On the other hand, another component of fats – cholesterol, refers to micronutrients. Only a small amount of this substance is sufficient for metabolism. Plus, the body produces a significant part of cholesterol on its own.
Cellulose
Formally, fiber belongs to the class of complex carbohydrates. However, it is not digested by the stomach and does not take an active part in the metabolism. Despite this, the presence of this nutrient in the diet is necessary both for the mechanical processes of digestion and for maintaining normal blood sugar levels.
Fiber is found exclusively in plant foods – primarily in vegetables and cereals. Some seeds (for example, chia seeds) contain soluble fiber that can absorb moisture like a sponge. In the stomach, such dietary fiber becomes a prebiotic – food for beneficial bacteria.
Daily calorie intake
In the distribution of macronutrient proportions, the key role is played by the daily calorie intake required by a particular person. It is affected by both the level of a person’s physical activity during the day and basal metabolic rate (energy needed by the body and brain to sustain life activities).
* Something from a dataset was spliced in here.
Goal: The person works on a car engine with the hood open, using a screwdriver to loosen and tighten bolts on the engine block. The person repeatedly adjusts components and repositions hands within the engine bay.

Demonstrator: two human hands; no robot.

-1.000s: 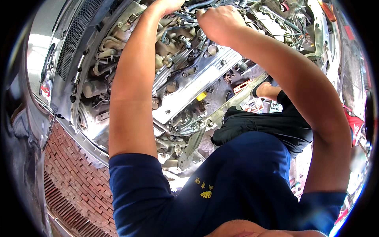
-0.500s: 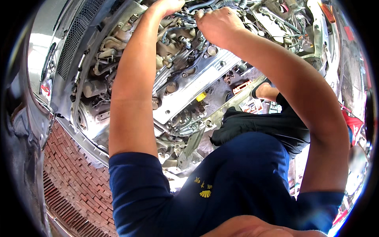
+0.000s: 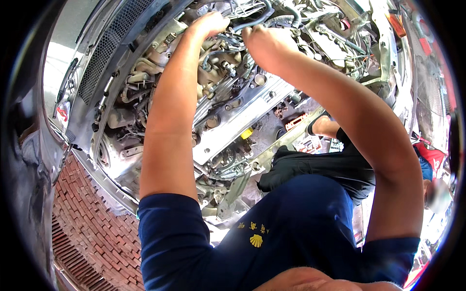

In fact, the calculation of nutrients begins with the determination of daily calorie requirements. Approximately half of this figure should come from carbohydrates, a third – from proteins, and the rest – from fats. In turn, athletes need more energy for muscle growth, and less when eating for weight loss.
Micronutrients
Micronutrients are primarily vitamins and minerals. Also included in this category are antioxidants and other phytonutrients. Unlike carbohydrates, proteins, and fats, these nutrients are measured in hundredths (and sometimes thousandths) of a gram.
In total, about 20 essential vitamins and minerals are isolated. With rare exceptions (for example, vitamin D), they cannot be produced in the human body and must be supplied with food. Each of them plays a specific role in metabolism – and a deficiency leads to poor health.
Phytonutrients
Phytonutrients are a range of classes of chemical compounds found in plant foods. First of all, these are carotenoids, phytosterols, flavonoids, and glucosinolates. Typically, these nutrients are responsible for the color of a particular fruit or vegetable and are abundant in tea, red wine, hawthorn, and dark chocolate.
The action of phytonutrients on the human body can be characterized as an “antioxidant” – they help fight free radicals, protecting the body from premature aging. The topic of their study is one of the priority areas of modern dietology.
Chondroprotectors
Chondroprotectors are micronutrients that affect the metabolism of bone and cartilage tissue. One of the most important is glucosamine, which affects the density of the joint fluid. It is found in animal foods such as tendons, cartilage, and skin. Glucosamine can also be taken as a supplement.
Antinutrients
In conclusion, let’s also mention “antinutrients” – food components that impair the absorption of certain vitamins and minerals. For example, legumes contain phytic acid – its regular and excessive use negatively affects the absorption of iron, zinc, calcium, and phosphorus.
Nutrients are found in food and are essential for human life. Macronutrients are proteins, fats, water, and carbohydrates; micronutrients – vitamins, minerals, and various phytonutrients. The daily requirement for nutrients depends on the level of physical activity, gender, age, and body weight of an individual.